### DATASET EXTRACT:
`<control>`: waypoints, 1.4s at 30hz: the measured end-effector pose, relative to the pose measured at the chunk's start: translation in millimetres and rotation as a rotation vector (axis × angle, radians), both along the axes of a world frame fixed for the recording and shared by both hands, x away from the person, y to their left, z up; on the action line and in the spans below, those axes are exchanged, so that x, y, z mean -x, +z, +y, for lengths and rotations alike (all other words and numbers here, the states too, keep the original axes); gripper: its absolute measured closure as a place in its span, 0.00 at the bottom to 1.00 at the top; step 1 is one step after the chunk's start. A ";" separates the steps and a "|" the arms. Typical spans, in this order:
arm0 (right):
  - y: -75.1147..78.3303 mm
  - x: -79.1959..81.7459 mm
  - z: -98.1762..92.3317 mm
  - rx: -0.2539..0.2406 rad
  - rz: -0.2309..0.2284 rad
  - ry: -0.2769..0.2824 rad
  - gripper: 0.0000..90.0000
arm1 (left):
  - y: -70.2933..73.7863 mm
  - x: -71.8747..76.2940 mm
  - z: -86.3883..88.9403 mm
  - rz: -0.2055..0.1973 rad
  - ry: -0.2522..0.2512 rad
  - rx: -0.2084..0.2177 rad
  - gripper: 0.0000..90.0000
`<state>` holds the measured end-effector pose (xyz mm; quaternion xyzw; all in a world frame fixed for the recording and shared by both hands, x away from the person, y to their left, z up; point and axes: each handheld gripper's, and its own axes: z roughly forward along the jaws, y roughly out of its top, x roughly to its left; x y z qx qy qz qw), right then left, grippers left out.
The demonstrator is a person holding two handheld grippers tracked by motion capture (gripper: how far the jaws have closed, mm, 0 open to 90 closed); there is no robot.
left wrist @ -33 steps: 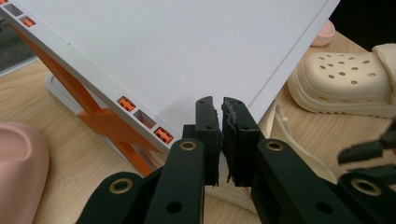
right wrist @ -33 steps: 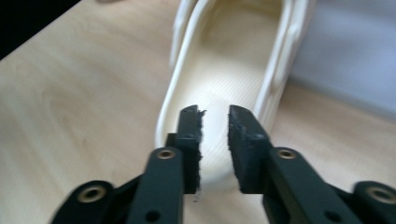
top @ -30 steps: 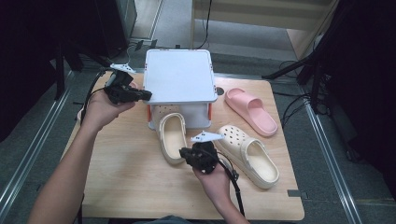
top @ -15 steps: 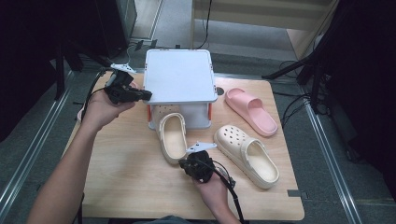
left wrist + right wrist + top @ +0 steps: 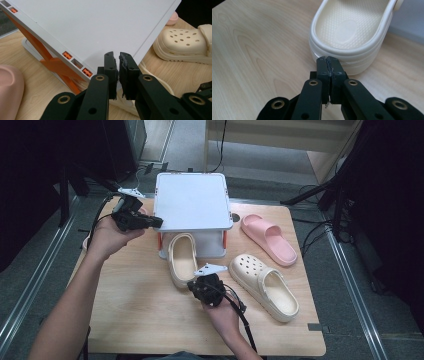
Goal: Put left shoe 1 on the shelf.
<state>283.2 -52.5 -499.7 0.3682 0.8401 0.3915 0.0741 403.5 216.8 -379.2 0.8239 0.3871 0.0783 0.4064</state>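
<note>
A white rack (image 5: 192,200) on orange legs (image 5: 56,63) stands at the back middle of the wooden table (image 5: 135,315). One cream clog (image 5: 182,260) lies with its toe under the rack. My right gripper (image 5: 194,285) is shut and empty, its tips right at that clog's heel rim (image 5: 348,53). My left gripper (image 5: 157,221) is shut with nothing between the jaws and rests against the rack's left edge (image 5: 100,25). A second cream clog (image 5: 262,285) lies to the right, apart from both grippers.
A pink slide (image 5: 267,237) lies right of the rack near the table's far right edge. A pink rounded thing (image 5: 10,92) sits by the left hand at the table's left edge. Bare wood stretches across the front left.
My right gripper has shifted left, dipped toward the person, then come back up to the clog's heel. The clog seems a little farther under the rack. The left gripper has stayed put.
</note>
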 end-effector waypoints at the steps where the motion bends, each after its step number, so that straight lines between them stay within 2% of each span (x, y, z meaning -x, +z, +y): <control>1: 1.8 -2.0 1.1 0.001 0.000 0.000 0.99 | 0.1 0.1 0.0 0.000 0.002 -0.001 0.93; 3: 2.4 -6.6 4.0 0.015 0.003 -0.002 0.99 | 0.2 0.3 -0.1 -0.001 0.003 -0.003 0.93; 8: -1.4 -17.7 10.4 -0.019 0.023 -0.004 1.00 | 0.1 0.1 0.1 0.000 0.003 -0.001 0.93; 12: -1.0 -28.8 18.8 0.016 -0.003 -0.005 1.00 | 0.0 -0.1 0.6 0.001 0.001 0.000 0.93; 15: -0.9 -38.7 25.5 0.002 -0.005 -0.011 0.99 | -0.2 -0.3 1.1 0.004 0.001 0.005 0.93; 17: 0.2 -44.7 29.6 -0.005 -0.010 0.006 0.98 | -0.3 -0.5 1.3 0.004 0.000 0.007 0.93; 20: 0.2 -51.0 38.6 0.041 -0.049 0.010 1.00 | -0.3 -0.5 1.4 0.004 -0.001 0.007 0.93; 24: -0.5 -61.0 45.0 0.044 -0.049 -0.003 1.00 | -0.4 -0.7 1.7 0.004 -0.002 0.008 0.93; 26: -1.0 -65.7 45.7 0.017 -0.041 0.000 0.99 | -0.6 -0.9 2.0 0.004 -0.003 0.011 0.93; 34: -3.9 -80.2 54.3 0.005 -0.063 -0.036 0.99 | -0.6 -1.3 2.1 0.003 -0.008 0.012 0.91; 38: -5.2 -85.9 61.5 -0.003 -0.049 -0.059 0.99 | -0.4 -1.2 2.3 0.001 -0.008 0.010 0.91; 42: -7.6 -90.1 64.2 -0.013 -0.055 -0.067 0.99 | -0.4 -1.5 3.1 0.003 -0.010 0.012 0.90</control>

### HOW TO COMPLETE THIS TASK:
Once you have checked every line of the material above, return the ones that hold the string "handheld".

### SOLUTION TO THE EXERCISE:
`<state>` holds the measured end-effector pose (xyz mm; quaternion xyzw; all in a world frame fixed for the recording and shared by both hands, x away from the person, y to their left, z up; point and axes: each handheld gripper's, and its own axes: z roughly forward along the jaws, y roughly out of its top, x roughly to its left; x y z qx qy qz qw), right then left, grippers left out.
The demonstrator is a person holding two handheld grippers tracked by motion capture (gripper: how far the jaws have closed, mm, 0 open to 90 closed); there is no robot.

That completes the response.